The State of Radio Frequency Identification (RFID): New EPC Gen2 RFID Standard Emerges

Publish Date: Mar 30, 2016 | 5 Ratings | 4.40 out of 5 | Print | 1 Customer Review | Submit your review


This tutorial discusses the emerging Electronic Product Code (EPC) Gen2 RFID Standard and is the second part of a six-part tutorial series. The tutorial series is based on the transcription of a presentation by Mark Roberti, Founder and Editor of RFID Journal, during the RF Summit at NIWeek 2005. The presentation is broken into six RFID topics, including successful real-world applications, industry trends, and areas of improvement.

1. Part 2: New EPC Gen2 RFID Standard Emerges

[Figure 1] is a typical passive ultra-high frequency (UHF) tag. Usually the tag is a dipole antenna, as opposed to a circular or loop antenna like you would see on a 13.56 MHz tag.

[One advantage of UHF—why is everyone so excited about UHF?] It’s because you get a longer read range. You’re going to get three feet at most with a 13.56 MHz tag, and that’s not good enough to read a pallet going through a dock door.

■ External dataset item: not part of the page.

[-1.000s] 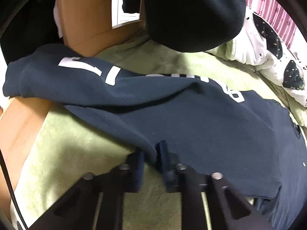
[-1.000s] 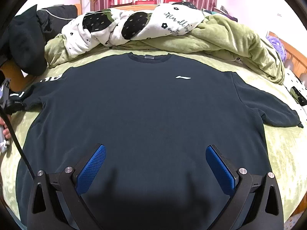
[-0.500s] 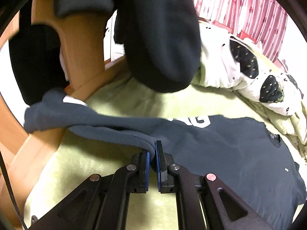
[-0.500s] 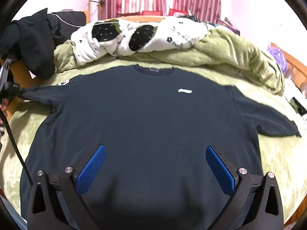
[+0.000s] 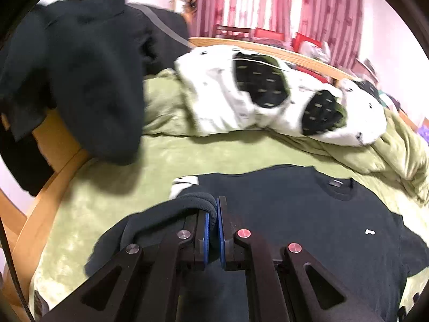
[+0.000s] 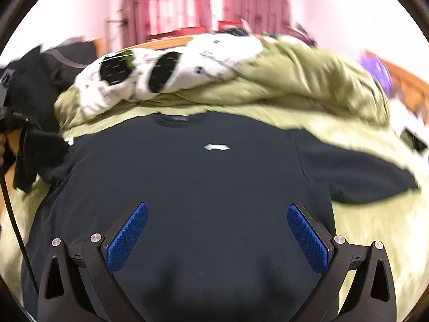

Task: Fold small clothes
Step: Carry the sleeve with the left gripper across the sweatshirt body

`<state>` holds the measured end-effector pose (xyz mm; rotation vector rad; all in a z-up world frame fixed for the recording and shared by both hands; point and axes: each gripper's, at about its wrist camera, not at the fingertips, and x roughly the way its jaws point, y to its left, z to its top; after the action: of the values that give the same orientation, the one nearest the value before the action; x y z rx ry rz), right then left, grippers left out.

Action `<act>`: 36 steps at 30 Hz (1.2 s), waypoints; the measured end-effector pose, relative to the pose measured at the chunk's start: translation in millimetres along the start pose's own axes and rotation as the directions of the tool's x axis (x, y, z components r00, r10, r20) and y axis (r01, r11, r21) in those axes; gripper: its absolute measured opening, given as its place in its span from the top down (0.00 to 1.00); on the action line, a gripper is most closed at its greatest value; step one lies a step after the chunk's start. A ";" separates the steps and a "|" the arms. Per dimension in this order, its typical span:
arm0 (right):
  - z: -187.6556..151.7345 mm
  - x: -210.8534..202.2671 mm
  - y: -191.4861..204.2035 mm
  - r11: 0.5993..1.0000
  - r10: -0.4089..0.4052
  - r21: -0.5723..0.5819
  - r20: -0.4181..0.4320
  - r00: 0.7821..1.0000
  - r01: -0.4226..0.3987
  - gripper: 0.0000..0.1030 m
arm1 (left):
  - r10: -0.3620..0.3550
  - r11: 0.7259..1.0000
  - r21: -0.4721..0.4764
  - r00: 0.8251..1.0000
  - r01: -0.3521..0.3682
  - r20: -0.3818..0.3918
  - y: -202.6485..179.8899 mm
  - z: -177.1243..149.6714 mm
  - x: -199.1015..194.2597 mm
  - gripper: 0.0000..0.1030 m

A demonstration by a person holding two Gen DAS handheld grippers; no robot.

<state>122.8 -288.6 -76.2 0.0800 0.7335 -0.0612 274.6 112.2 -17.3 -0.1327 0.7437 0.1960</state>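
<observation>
Now the left gripper [image 5: 213, 214] is clamped on the sweatshirt's sleeve [image 5: 193, 200], lifted over the navy sweatshirt [image 6: 201, 182]; the right gripper [image 6: 217, 230], jaws spread wide, hovers above its hem.

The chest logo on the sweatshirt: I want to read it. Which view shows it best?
The right wrist view: the chest logo sits central on the sweatshirt, though blurred. The left wrist view shows only a tiny white mark near the edge.

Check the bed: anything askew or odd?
Nothing damaged. The sweatshirt lies lopsided: one sleeve is pinched and lifted by the left gripper, the other sleeve flat. A rumpled duvet crowds its collar.
</observation>
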 end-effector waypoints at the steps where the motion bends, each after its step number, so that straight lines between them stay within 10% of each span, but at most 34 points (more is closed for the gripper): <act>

If you can get 10 feet or eight feet, you can have a reader on both sides of a 10-foot dock door, and you can read the tag as it goes through, and that’s why companies are focused on UHF.

Figure 1. Example of a passive UHF tag

[Another advantage of UHF is that passive tags are low cost.] The idea is to make these things as simple and inexpensive as possible so that they can be thrown away with the packaging.

[The disadvantages of UHF—and there are several—include:] Signals are reflected by metal; Signals are absorbed by water at that frequency; There are null spots in the read field; The performance that people are getting is less than perfect.

With a 13.56 MHz tag you can control the read field very, very well, and you can isolate what you want to read. With UHF you send out a signal, it bounces all over the place, and you get lots of weird readings. Companies are figuring out, “If I’m putting tags on boxes and I’m trying to identify thirty products going down the conveyer, [but] I’m getting reads from a product that’s sitting on a shelf 20 feet away, how do I figure out what I really have moving on my conveyer?” These are some of the issues people are struggling with right now.

About three years ago when I started, there were two competing protocols. There was the ISO protocol 18000-6 and there was the EPC protocol, and they were at odds with eachother. EPC was founded by end users like Wal-Mart, Gillette, and PNG and they wanted a cheap tag, and they wanted a protocol that supported a cheap tag. “Make it as simple as possible so the chip could be as simple as possible, and the cost of the tag could be as little as possible.” ISO 18000-6 was supported by vendors, and they didn’t necessarily want a cheap tag, and they had this technology already developed. They wanted EPC to simply put their electronic product code on tags using this protocol.

What’s happening now is those two are merging. There is a new standard called EPCglobal Gen2, and it takes the best of 18000-6 and the best of EPC Gen1. It mixes in some new innovations and we’ve come up with what is the best, most advanced UHF protocol ever developed. [Table 1] explains some of the fundamentals of the different protocols that are out there.

Table 1. Comparison of RFID standards

The EPC Gen2 protocol is designed for optimal performance so [the designers] used two different ways of reflecting back the tag: New, or submask, and also FM zero. It’s designed to operate in a broadband of 860 to 930 MHz. This allows it to work around the world. It’s got a lot of special features built into it, such as special security that didn’t exist in the earlier versions of the standards. These are some of the things that are most important about the new standard.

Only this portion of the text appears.